By Michael Jessen
My desire is to know what I have lived, that I may know how to live henceforth.
Henry David Thoreau, the famous American naturalist and writer, recorded those words in his journal on November 12, 1837. Now three Slocan Valley residents are following in Thoreau's footsteps to assess their lifestyles and create a blueprint for how to live with less impact on the planet.
Jimi Merkel, Erica Sherwood, and Ivan Ussach are trying to simplify their lives in a living laboratory called the Global Living Project on Morning Star Ridge near Perry Siding. In today's vernacular they are pioneering ways to live sustainably.

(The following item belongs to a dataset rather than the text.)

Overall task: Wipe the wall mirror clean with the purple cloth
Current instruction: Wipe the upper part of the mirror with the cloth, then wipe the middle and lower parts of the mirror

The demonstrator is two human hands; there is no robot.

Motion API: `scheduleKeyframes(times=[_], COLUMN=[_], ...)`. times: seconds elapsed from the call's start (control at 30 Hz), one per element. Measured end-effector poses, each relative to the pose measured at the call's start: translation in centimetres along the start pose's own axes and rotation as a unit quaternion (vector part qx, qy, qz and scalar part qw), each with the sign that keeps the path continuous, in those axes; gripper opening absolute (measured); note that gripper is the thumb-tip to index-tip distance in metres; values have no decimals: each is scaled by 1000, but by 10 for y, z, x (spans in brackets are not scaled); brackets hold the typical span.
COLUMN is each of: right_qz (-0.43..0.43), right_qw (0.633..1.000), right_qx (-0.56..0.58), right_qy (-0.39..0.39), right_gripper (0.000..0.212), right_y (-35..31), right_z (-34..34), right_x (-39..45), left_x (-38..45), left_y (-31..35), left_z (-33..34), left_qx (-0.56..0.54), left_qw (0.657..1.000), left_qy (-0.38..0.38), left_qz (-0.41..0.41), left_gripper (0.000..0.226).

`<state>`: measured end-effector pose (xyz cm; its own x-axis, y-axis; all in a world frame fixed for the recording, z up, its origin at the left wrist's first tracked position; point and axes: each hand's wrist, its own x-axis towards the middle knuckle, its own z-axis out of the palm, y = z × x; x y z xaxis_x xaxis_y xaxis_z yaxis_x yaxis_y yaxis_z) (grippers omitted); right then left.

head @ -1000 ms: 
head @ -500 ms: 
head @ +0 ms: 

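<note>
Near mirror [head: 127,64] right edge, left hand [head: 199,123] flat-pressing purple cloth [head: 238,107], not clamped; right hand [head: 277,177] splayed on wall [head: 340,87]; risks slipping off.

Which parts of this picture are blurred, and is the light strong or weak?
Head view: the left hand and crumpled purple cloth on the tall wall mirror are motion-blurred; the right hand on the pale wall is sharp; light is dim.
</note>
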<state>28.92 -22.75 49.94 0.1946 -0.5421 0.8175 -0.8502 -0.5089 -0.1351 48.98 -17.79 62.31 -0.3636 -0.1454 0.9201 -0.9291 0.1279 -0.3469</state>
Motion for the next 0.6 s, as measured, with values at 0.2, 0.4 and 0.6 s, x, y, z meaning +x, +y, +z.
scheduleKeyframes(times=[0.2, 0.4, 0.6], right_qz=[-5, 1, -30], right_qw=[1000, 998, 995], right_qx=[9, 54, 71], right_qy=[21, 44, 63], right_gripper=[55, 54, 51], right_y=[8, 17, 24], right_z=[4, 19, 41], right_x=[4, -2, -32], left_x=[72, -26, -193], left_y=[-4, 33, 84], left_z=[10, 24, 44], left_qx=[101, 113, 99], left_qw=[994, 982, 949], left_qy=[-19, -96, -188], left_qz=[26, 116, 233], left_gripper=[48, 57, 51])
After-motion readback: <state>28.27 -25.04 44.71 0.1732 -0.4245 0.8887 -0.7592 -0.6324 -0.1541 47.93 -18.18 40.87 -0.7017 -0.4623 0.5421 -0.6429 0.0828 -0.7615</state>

"We've built great cities, transplanted hearts, dropped nuclear bombs, even gone to the moon," says Merkel. "Now, can North Americans live simply and peacefully on this miraculous planet?"
A transplanted American who left his high-paying job in the defense industry at age 30, the now 42-year-old Merkel calls himself a "weird, recovering engineer." Since he discovered the work of a University of BC professor and his graduate student, Merkel's passion has become finding the answer to his question.
In the mid-1990's, Dr. William Rees and Mathis Wackernagel developed the ecological footprint analysis to measure humanity's activities. It is basically the amount of Earth's services we use to feed, house, clothe, transport, and otherwise maintain ourselves.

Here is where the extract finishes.